In this case, I've just used the wake word, "Yes," but you can imagine customizing it for things that you wanted an interface to wake up with. It's using opensource TensorFlow code to actually do that, so, you could actually grab the code yourself, and you can buy the device off SparkFun for $15, and it will come pre-flashed with that demo, and you can alter it, and you can do whatever you'd like with it.

What Are the Challenges?

To get this working, the challenges for running on these tiny devices are that they have very small amounts of memory to work with. You have less than 100 kilobytes of RAM, less than 100 kilobytes of storage that is running using less than 10 million arithmetic ops per second. You can't rely on having fast floating-point hardware on these devices, and this doesn't have an operating system, this is actually running on bare metal.

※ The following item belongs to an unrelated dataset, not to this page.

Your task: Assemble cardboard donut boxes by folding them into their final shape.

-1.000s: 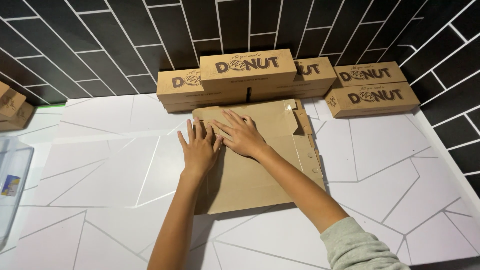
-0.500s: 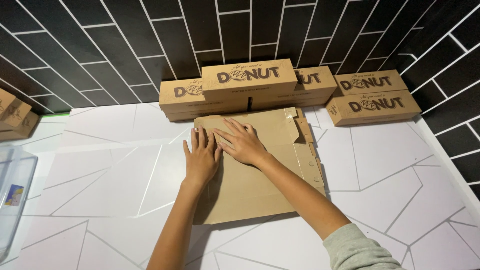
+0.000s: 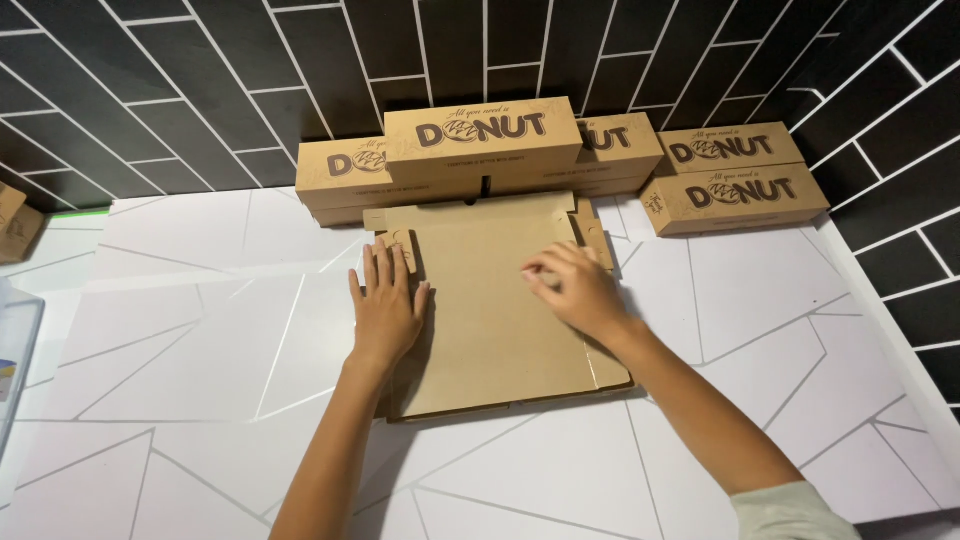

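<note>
Unfolded brown cardboard box blank (image 3: 495, 310), flat on the white counter (image 3: 200, 350).

A flat, unfolded brown cardboard box (image 3: 495, 310) is laid out on the white counter (image 3: 200, 340), with small tabs seen at its far corners. Behind it, against the dark tiled wall, long assembled brown boxes are stacked: one top box (image 3: 483, 140) is set on a lower box (image 3: 340, 180) at the left and another (image 3: 620, 150) at the right, all printed in dark brown. Two more such boxes (image 3: 740, 185) are stacked at the far right, slightly angled. At the left edge, part of a further brown carton (image 3: 15, 225) is seen.
</note>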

There aren’t even ways to do things like malloc, or new, or allocate memory, or any of the other things that you might be used to having on an operating system, let alone having files or anything else that you would hope.

Model Design

One of the things we needed to do there was, "Hey, figure out how to fit this into 20 kilobytes because we needed a model that was small enough to fit on this device and small enough to actually run on this device." Part of the inspiration for this came from my experiences. When I first joined Google back in 2014, I actually discovered a whole bunch of projects that, as an outsider, I didn't know about within Google, but the one that really blew my mind was the fact that the speech recognition team behind OK Google, they were already running deep learning models that were only 13 kilobytes in size.

That really was amazing for me because, at that time, I was coming from this world where image models were many megabytes at a minimum and they were running these on DSPs. These were very pragmatic engineers, these weren't head-in-the-clouds researchers, these were people who were hard-bitten, embedded microcontroller programmers. They had spent a lot of time and done a lot of experimentation and had found that deep learning was the most practical approach, even on these really, really tiny devices.

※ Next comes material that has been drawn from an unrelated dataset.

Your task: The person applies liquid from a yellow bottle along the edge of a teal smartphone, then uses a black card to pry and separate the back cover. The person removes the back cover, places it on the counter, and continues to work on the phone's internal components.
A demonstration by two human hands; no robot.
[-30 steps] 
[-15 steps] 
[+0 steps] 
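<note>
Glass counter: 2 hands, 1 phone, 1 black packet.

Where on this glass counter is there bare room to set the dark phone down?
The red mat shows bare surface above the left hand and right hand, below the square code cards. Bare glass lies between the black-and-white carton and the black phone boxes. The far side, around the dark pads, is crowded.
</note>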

That was not something that was widely known at the time, but it really gave me the itch to try this out on all sorts of other areas and see if we could actually get this technology out into other people's hands and see what they could actually do with it. To fit this sort of model into that sort of size, we had to actually quantize it down, we didn't have a floating point to use here, so we were quantizing it down to eight bit. One of the interesting things we discovered was that one of the most common ways to do this is running, essentially, image recognition after you take the raw sample data and you turn it into a frequency domain image by taking slices and doing an FFT and figuring out what the frequencies are for each of like 20 millisecond chunk of the last second. Then you just run a very simple, very familiar, if you've done image recognition, convolutional network on that spectrogram. We actually have a tutorial showing you how you can do this, it uses less than 400,000 arithmetic operations per inference, so it's comparatively lightweight compared to a lot of models you'd see out there.

Software Design

The other challenge we faced was that TensorFlow Lite, even though it's a named lite, was aimed at Android and iOS phones. In those circumstances, lite means, "Hey, if you're 200 to 300 kilobytes, that's pretty lightweight for a framework that's going to be added to an app." That's more memory than a lot of these devices have in total. We still haven't figured out a really good name for this, we're calling it TensorFlow Lite for microcontrollers, but we had to figure out how to put TensorFlow Lite on even more of a diet.

We also had a lot of dependencies, as you would, on all of these POSIX functions and standard C and C++ library calls. We use malloc, and new, and things like that because you would, and these are all things that you can actually rely on in the microcontroller world. We didn't want to do something completely different because there's a whole bunch of stuff that we want to carry over from mainline TensorFlow. It has a whole bunch of op implementations already there, it has a well-documented API, it has a file format, it has a lot of the conversion tooling. A lot of the work that you need to do here is actually going from the Python environment of TensorFlow down to something that's capable of being run as an influence model.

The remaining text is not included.